Interview by Rodge Glass
‘You and your partner want a baby. But your two bodies can’t make a baby together.’
Kirsty Logan’s memoir, ‘The Unfamiliar’ has been described as “Cold, hard, raw writing that somehow sets your heart on fire”. In this new, exclusive interview with Rodge Glass for The Glasgow Review of Books, Kirsty shares her insights into the process of writing memoir, the constraints and limits of trying to capture complex, real-life on the page and what the experience of motherhood has taught her about love.
GRB: For those who haven’t read The Unfamiliar, can you please introduce the story, as you see it now?
Kirsty Logan (KL): The Unfamiliar is the story of how my wife and I had a baby. That’s the short version. It’s also about anxiety, about death, about what family means, about what a body means. It’s about mythology and outdoor swimming and ghost stories and sex.
It’s written in short sections because I wrote it as a new parent, for new parents. I could just about hold onto a coherent thought for one paragraph, and no more, and I think that’s a pretty universal feeling in that strange time of night feeds, hormone fluctuations and the beautiful, terrible pressure of keeping a tiny creature alive.
It’s a book about a very familiar story – how babies come to be. But it’s also unfamiliar, because every life is its own adventure.
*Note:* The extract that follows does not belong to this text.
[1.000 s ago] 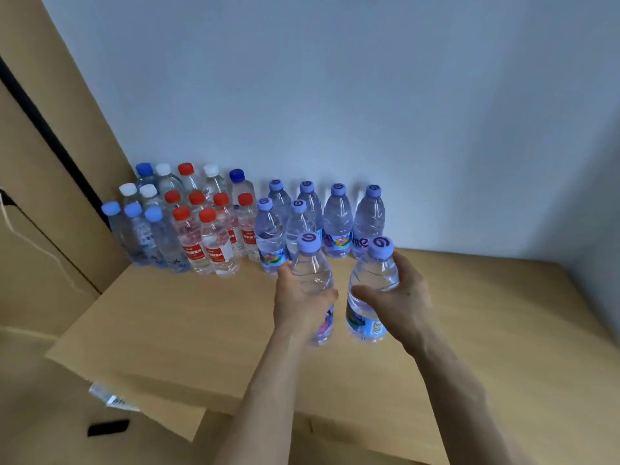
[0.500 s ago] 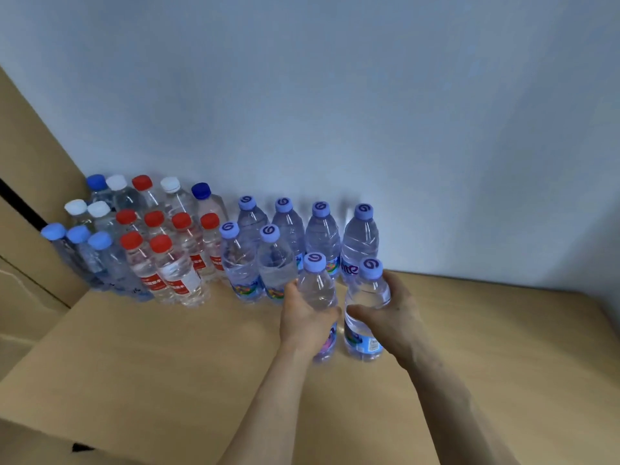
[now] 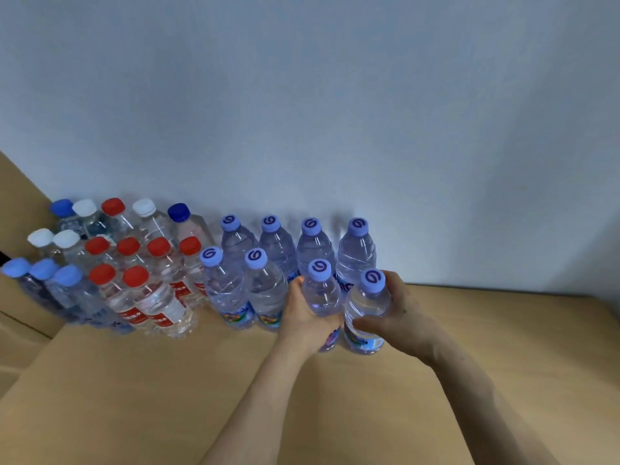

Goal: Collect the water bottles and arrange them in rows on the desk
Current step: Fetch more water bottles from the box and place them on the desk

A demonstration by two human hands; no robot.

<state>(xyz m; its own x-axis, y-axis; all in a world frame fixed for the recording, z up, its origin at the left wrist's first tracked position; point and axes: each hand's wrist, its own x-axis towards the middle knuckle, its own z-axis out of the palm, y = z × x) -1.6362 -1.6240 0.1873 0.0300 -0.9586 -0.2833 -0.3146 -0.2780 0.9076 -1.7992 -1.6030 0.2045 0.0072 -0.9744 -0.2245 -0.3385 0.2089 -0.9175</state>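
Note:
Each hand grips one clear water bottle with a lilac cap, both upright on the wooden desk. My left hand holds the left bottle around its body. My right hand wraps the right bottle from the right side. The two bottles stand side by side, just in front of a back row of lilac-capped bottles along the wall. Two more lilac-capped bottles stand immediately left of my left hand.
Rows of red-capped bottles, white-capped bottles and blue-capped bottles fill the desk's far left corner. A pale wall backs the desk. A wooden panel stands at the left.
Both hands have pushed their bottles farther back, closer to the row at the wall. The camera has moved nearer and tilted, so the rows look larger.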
GRB: I came to this book having only read fiction of yours in the past. Of course, it’s fresh territory, but I also felt like I recognised something in your tone and delivery – that playful, biting, fearless way of portraying characters that so marks out your fiction. But I’m more interested in how you see any commonalities between your writing in the two forms. What do you feel you feel you carry over, as a writer, from your fiction to your nonfiction?
KL: None of the characters in my fiction are me, but also they’re very much me. I’ve never danced on a circus boat with a bear, or performed as a mermaid on a haunted island, or been a teenager in the Middle Ages, like the characters in my novels. But I have confessed so much in my fiction. It feels safe to do so, because no one knows which parts are true and which parts you’ve made up.
And although this memoir is the most raw and honest thing I’ve ever written, I don’t recognise myself in it. The ‘Kirsty Logan’ in the book is me, in that everything in the book is something I experienced, thought, said or felt – but also I feel like I don’t know her. She’s very distant to me now, like someone I knew in another life.
GRB: You’re appearing at the Boswell Book Festival this month (on 12 May), at an event which focuses on fresh approaches to writing real lives. The event features you, the performance poet Len Pennie, and the great Shetlandic journalist Jen Stout. It’s important not to present what you’re all doing as similar – I think you all have distinctly different approaches to writing real lives. In The Unfamiliar, how would you describe your approach to writing your own life onto the page? What about writing the lives of those around you – your partner, your family?
KL: I think, if anything brings the three of us together, it’s that our books are about finding something positive in trauma. Finding connection and meaning even from the darkest and cruellest moments.
I try to never write anyone else. Other people are mentioned in The Unfamiliar, but I didn’t try to portray anyone as complete or realistic, because that’s not possible. Firstly, I can only write my own idea of someone, and that will be different to how they perceive themselves; they might not even recognise my version of them. And also, it’s just not possible to nail a complex, contradictory, real-life human to the pages of a book. I couldn’t even write a complete portrayal of myself, and I’m inside my own head! I wouldn’t even try to encompass anyone else.
GRB: The Unfamiliar covers sensitive territory from the first chapter. Even after knowing the ending, the way you present your complicated feelings about your donor at the very outset really stayed with me. You write that: “You know he contains multitudes, but you’re not interested in any of them. You’re interested in sperm.“
I’m always a bit suspicious of nonfiction writers who present themselves as wronged saints. You seem to lean into presenting yourself as complex, imperfect, capable of harshness as well as generosity and love. It makes for a more convincing portrait. Is this choice of how you present yourself something you thought about consciously while writing, or did you just write on instinct?
KL: It’s never a good idea to write to settle a score or indulge a grudge. It doesn’t work, and it’s bad writing. We can’t control how readers come to our books, we can’t control how they interpret our words, and we can’t control what they think of us as writers or people.
I had to allow myself to be as real as possible on the page, and if the reader found me an ‘unlikeable female character’ (how I love/hate that phrase), then that’s fine. The thing is, a reader can never know a writer from their books. ‘Kirsty Logan, Writer’ is a very different person to Kirsty just going about her daily life. I allowed myself to come across like that on the page by holding tight to the people who know me fully in my real life, and love me. I can handle someone on GoodReads disliking me, because I know that my wife and my mum and my friends will still love me, no matter what I write.
Today when I was getting the laundry basket from my child’s room, I bumped into the doorframe, knocked my glasses off my face, and was so surprised I farted (another gift of childbirth). It’s impossible to get airs and graces, to flounce about calling yourself an artiste, when you’re constantly reminded that you are, in fact, just some dickhead.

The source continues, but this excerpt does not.